In “La borghesia e lo spazio”, del 1972, Lefebvre denuncia quindi la segregazione degli abitanti delle periferie ed il loro spazio dominato dalla tecnica e dal potere politico. Rivendica la lotta per la qualità dello spazio. Ma mentre nella scuola italiana di un Secchi, questa si riduce alla fine ad un consapevole accompagnamento della cetomedizzazione, ovvero in una gestione di fase dal respiro corto (e oggi trascorso, anche se alcune versioni della ‘densificazione’ potrebbero provare ad allungare il ciclo di sostegno alla rendita), nel filosofo francese la qualità è sociale; cioè è elaborata, resa complessa e realizzata dagli attori sociali che in essa si formano. È “in una parola appropriata” per questi ultimi (p.122). Si tratta, con il linguaggio di un Crosta, di ridefinire il “blocco edilizio” intorno ad una nuova qualità costruita entro i processi politici.
Si tratta anche di ridurre la strumentalità, sapendo che è in corso una estensione di scala e “il plusvalore riguarda [ormai] l’intero spazio planetario” (p.128).

Naturalmente, riprendendo temi che poi saranno praticati da molti (si può ricordare la Sassen di “Territorio, autorità, diritti” del 2008), Lefebvre afferma e riconosce anche che “le classi dominanti si servono oggi dello spazio come di uno strumento. Uno strumento per diversi scopi: disperdere la classe operaia dividendola in luoghi assegnati, organizzare una varietà di flussi, subordinandoli a regole istituzionali. Subordinando dunque lo spazio al potere, controllare lo spazio e regolare tecnocraticamente la società, conservando i rapporti di produzione capitalistici” (p.129).

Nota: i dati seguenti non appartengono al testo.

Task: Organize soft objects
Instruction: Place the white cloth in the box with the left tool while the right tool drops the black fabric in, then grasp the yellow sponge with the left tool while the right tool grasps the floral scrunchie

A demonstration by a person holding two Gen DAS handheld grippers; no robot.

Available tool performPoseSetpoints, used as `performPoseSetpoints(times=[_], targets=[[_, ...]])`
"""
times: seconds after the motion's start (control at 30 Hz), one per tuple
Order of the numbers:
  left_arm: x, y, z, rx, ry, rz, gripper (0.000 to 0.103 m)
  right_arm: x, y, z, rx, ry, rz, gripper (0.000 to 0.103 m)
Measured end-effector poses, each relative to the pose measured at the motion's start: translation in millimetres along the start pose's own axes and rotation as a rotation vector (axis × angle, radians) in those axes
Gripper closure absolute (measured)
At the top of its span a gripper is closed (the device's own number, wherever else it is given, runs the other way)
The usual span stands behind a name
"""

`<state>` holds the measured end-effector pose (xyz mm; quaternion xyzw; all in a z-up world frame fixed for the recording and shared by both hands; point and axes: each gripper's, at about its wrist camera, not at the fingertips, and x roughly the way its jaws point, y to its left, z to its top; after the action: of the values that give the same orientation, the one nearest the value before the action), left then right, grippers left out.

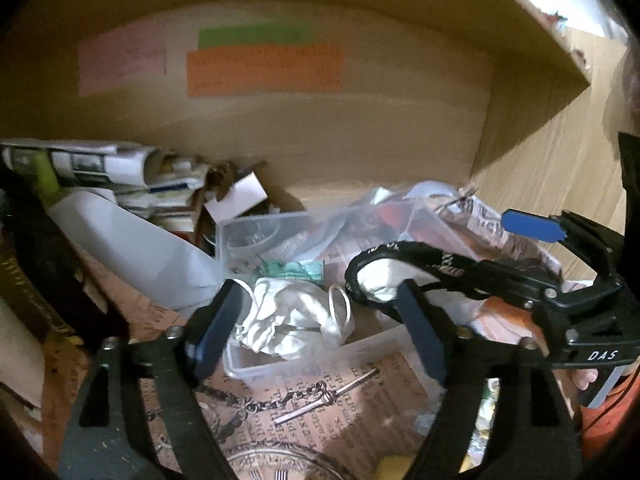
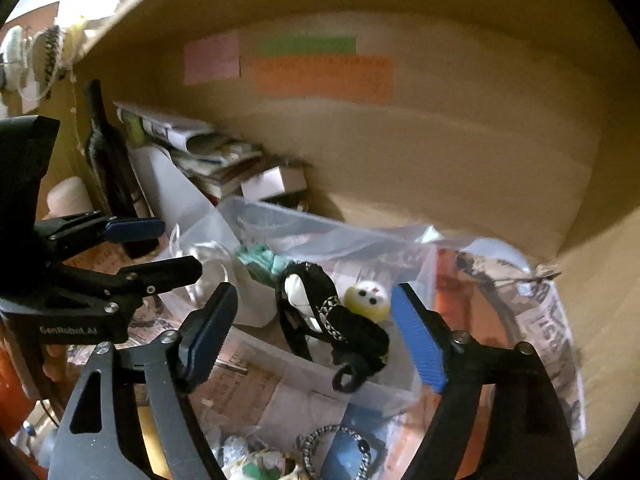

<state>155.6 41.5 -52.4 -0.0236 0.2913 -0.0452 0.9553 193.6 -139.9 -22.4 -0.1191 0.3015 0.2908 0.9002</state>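
Note:
A clear plastic box (image 1: 280, 364) stands on newspaper inside a wooden cabinet. In it lie a crumpled white face mask (image 1: 288, 320) and a black patterned cloth band (image 1: 404, 252) over something white. My left gripper (image 1: 320, 324) is open above the white mask. My right gripper (image 2: 316, 328) is open, with the black band (image 2: 340, 324) and a small yellow plush face (image 2: 368, 296) between its fingers, in the box (image 2: 360, 388). The right gripper also shows at the right of the left wrist view (image 1: 516, 240), open.
Rolled newspapers and booklets (image 1: 100, 168), a white paper sheet (image 1: 132, 248) and a small white carton (image 1: 236, 196) fill the back left. Pink, green and orange notes (image 1: 264, 68) stick on the back wall. A metal chain (image 1: 288, 400) lies on newspaper in front.

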Motion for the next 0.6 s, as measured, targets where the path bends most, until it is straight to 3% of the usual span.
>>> performPoseSetpoints(times=[0.07,0.13,0.33,0.6], targets=[[-13,1,-1,-0.011,-0.032,0.005,0.004,-15,1,0,-0.002,-0.033,-0.013,0.021],[-26,1,-4,-0.024,-0.060,0.010,0.001,-28,1,-3,-0.001,-0.068,-0.024,0.016],[-47,0,-20,-0.034,-0.070,0.018,0.000,-56,0,-17,0.026,-0.116,-0.037,0.005],[-49,-9,-58,-0.027,0.010,0.016,0.000,-67,5,-54,0.067,-0.077,-0.059,0.005]])
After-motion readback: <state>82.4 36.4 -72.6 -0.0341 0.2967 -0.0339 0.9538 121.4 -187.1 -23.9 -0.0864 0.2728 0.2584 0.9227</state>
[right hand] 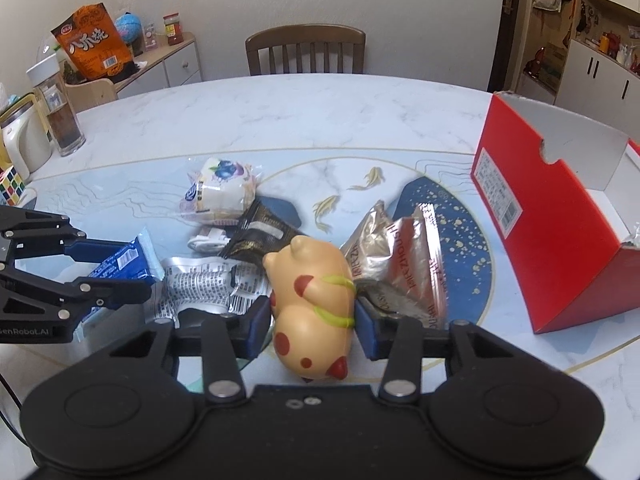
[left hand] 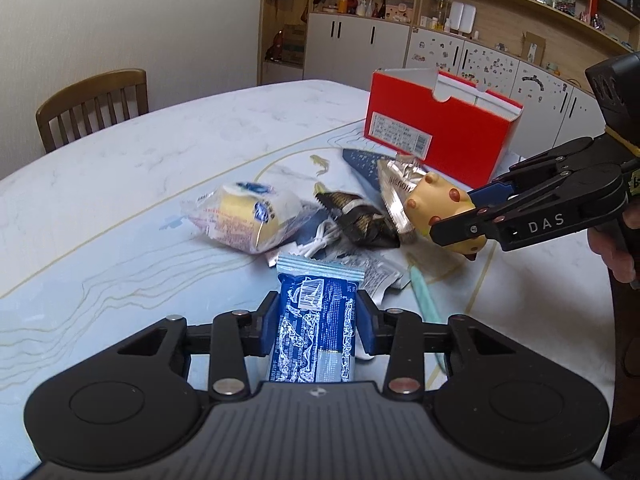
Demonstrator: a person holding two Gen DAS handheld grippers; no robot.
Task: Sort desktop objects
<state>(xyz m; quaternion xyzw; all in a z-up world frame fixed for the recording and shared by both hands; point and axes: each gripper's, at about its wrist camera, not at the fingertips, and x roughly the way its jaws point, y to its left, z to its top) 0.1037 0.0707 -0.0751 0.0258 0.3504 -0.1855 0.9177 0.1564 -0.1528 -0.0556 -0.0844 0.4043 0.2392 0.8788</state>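
Observation:
My left gripper (left hand: 316, 320) is shut on a blue snack packet (left hand: 314, 336), held just above the table; it also shows in the right wrist view (right hand: 120, 266). My right gripper (right hand: 312, 320) is shut on a tan toy animal with red spots (right hand: 312, 304), also seen in the left wrist view (left hand: 444, 208). Between them lies a pile: a bread packet (left hand: 248, 216), a dark brown packet (left hand: 356, 216), silver packets (right hand: 400, 256), a white printed sachet (right hand: 208, 284) and a white cable (left hand: 324, 240).
An open red box (right hand: 540, 216) stands at the right on the marble table (right hand: 320, 112). A green pen (left hand: 424, 292) lies near the pile. A jar (right hand: 60, 116), a Rubik's cube (right hand: 10, 184) and a chair (right hand: 306, 50) are at the far side.

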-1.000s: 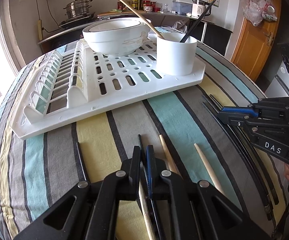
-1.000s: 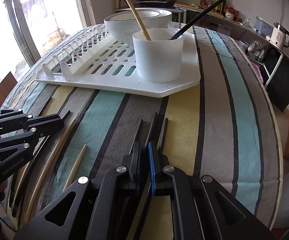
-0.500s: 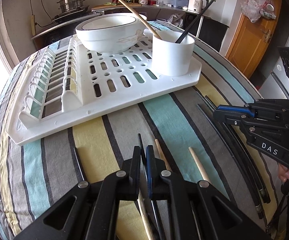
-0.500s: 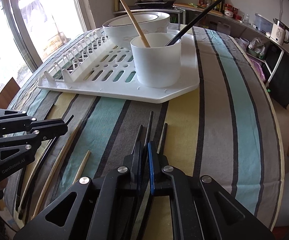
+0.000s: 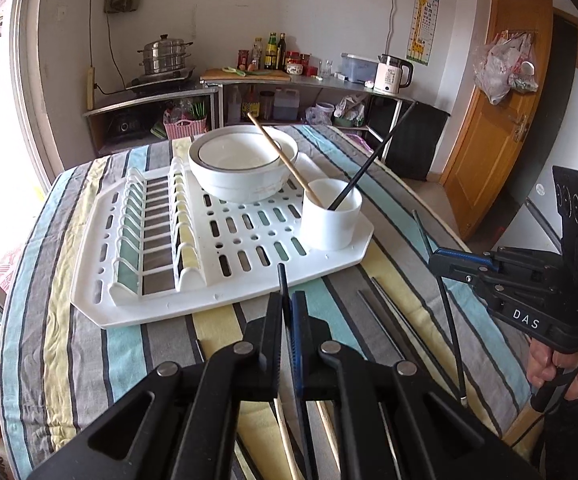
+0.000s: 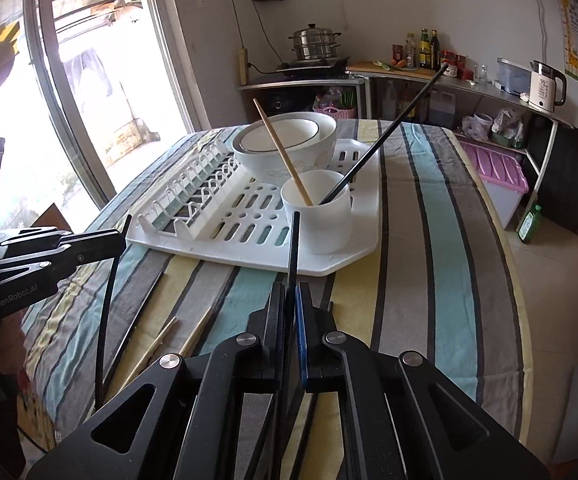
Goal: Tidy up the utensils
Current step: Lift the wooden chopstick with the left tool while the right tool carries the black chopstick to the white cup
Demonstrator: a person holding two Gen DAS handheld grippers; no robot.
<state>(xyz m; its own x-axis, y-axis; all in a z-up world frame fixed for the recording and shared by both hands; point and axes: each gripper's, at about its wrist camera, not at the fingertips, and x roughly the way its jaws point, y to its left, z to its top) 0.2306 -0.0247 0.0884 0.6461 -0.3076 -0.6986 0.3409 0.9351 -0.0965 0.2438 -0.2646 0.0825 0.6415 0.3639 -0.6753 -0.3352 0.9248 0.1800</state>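
Note:
My left gripper [image 5: 285, 298] is shut on a black chopstick [image 5: 282, 280] and holds it in the air in front of the white drying rack [image 5: 217, 292]. My right gripper [image 6: 291, 289] is shut on another black chopstick [image 6: 293, 240], also off the table. Each gripper shows in the other view, the right gripper [image 5: 435, 261] at the right and the left gripper [image 6: 123, 240] at the left. On the rack's near right corner a white cup [image 5: 331, 224] holds one wooden and one black chopstick. A white bowl [image 5: 241, 176] sits behind it.
More black chopsticks [image 5: 389, 316] and wooden chopsticks [image 6: 161, 340] lie on the striped tablecloth [image 6: 429, 240] between the grippers. The rack's plate slots [image 5: 149, 232] are on its left half. A hand [image 5: 561, 364] holds the right gripper. Kitchen shelves stand behind the table.
Both grippers have risen from the tablecloth, each lifting a black chopstick clear of the cloth. The rack and cup now appear lower and farther in both views.

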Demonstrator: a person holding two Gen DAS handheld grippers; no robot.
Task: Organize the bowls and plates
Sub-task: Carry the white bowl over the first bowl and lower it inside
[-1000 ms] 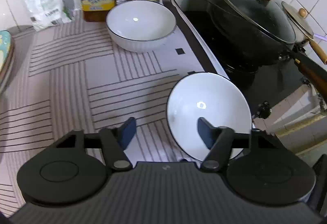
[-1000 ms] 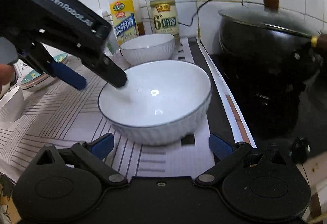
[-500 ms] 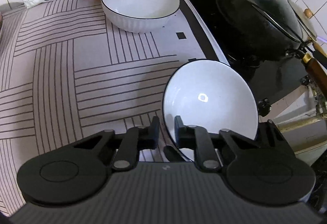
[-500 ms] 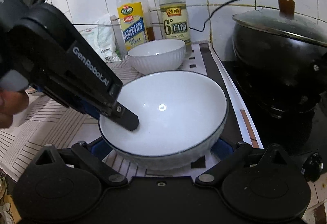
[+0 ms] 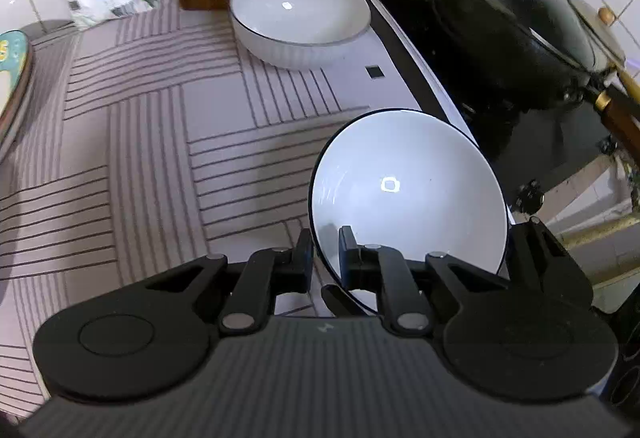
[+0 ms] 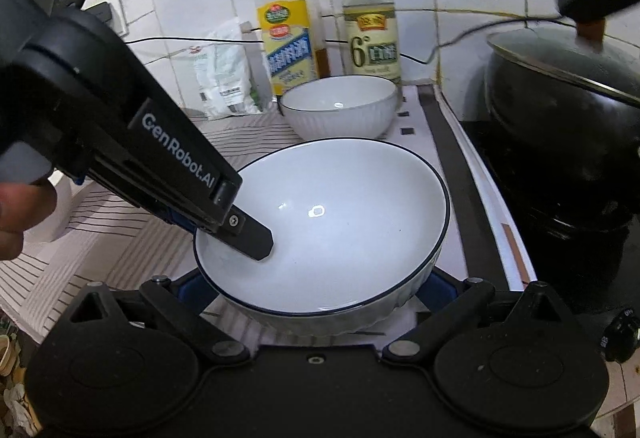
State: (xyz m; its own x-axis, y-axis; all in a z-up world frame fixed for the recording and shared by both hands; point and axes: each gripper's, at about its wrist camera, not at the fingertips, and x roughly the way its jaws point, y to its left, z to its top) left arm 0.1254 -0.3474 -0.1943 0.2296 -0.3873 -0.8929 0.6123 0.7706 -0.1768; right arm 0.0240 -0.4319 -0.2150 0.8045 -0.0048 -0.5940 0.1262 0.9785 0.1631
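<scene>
Now I am gripping the near bowl point(image 5: 404, 190) at its left rim with my left gripper point(image 5: 325, 254): one finger is sitting inside the bowl, the other outside, and the two are clamping on the wall between them. My right gripper point(image 6: 316, 286) is waiting with its fingers spread wide on either side of the same bowl; I cannot tell whether its blue pads are touching the ribbed wall.

I judge this to be the pickup step, with the bowl meant for stacking into the far bowl point(image 5: 300, 18), which is standing upright near the bottles at the back of the striped mat point(image 5: 140, 142). Whether the near bowl is clear of the mat I cannot tell. The next move is calling for a level lift, a carry toward the back, and a gentle lowering so one bowl is nesting inside the other without knocking rims. A one-sided rim grip is likely to let a glossy bowl tilt, so my right gripper may be needed for support.

Going by size: the black wok point(image 5: 516, 26) on the stove is sitting under a glass lid, its contents hidden. Both bowls are looking empty and clean. The two bottles point(image 6: 290, 18) are looking partly filled.
</scene>
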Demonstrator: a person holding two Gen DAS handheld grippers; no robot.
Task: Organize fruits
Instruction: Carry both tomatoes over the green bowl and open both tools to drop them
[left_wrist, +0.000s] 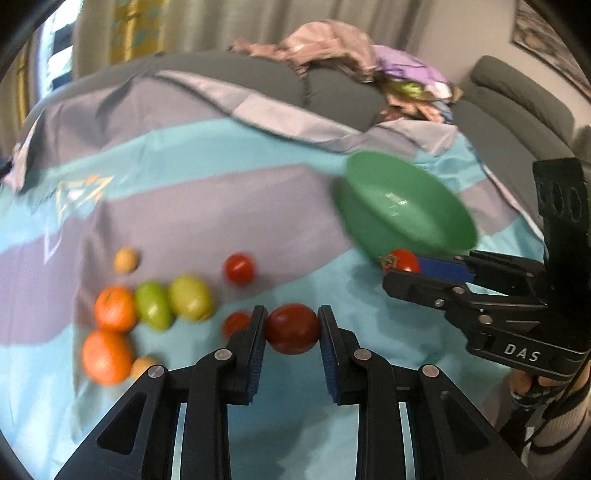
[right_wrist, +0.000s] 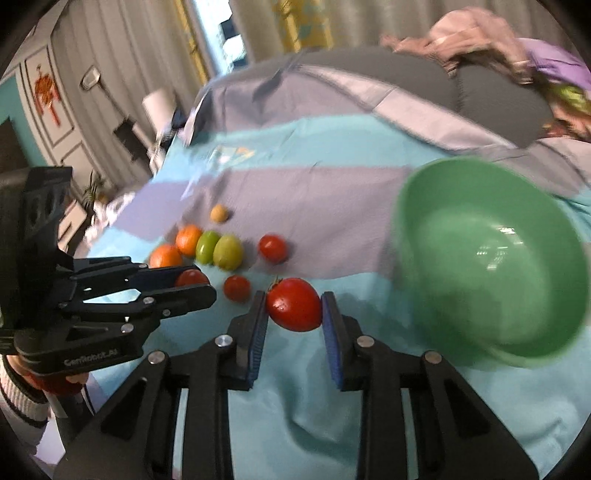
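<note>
Two tomatoes gripped: left gripper (left_wrist: 291, 328) clamped on dark red tomato (left_wrist: 291, 329), right gripper (right_wrist: 294, 310) clamped on bright red tomato (right_wrist: 294, 309). Green bowl (right_wrist: 491, 258) right, empty inside. Left on cloth: two small tomatoes (left_wrist: 240, 267), two oranges (left_wrist: 114, 308), two green fruits (left_wrist: 190, 297), two small tan fruits (left_wrist: 126, 260). Barely started, by look.

On my feeds both units match: the left gripper (left_wrist: 291, 326) and right gripper (right_wrist: 294, 308) are black angular linkages with silver pivot pins and blue ribbed pads (right_wrist: 257, 341). I read white lettering, "DAS", on one housing and "GenRobot_AI" on the other. The striped knit sleeve (right_wrist: 20, 393) is pale with dark bands.
</note>
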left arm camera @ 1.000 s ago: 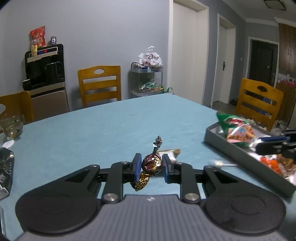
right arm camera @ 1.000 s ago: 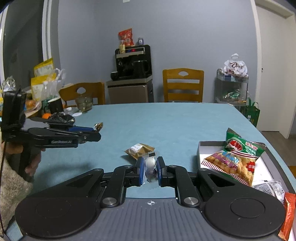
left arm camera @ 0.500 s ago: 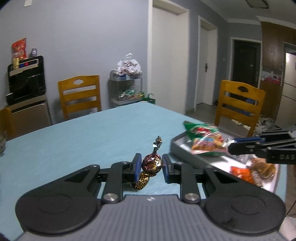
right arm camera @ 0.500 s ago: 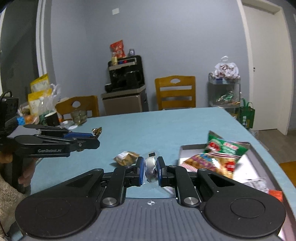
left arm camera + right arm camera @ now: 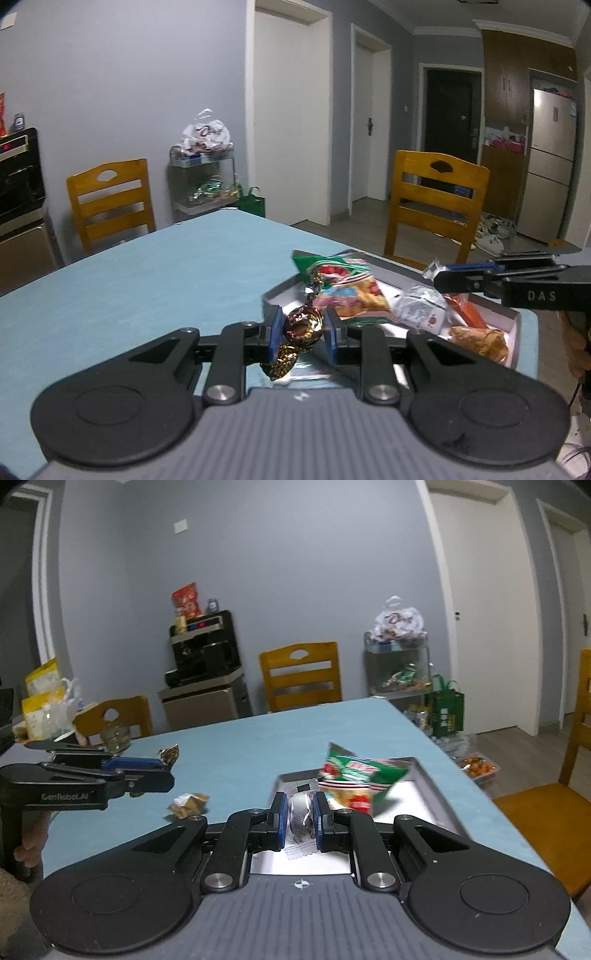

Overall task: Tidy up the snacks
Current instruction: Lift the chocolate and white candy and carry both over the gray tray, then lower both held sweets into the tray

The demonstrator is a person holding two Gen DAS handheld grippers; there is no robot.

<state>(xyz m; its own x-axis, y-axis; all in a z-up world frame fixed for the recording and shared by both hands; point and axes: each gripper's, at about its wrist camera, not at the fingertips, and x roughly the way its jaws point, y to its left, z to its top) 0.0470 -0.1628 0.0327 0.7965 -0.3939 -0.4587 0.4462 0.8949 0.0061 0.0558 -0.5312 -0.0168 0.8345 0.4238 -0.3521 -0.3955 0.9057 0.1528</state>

Anche se consapevole dell’estrema difficoltà della sfida lo scopo della riflessione è dunque semplice: strappare alle classi dominanti lo strumento dello spazio, favorendone una appropriazione collettiva. Ma non nel senso di definire una qualche utopia dello spazio, bensì liberandone l’uso.
L’azione circa lo spazio, ed il tempo storico, non è infatti definibile funzionalmente come risoluzione di problemi, ma deve comparire come interazione che, nel sollevare questioni, può dar luogo ad azione congiunta costruendo questi problemi. Cioè definendo, nel processo, cosa fa problema.
Anche qui è all’opera un rovesciamento: come non è l’industria a fare l’urbano, ma questo quello, così le attività di costruzione dell’urbano sono (eventuali) agenti del cambiamento sociale.

Lo spazio è dunque la politica.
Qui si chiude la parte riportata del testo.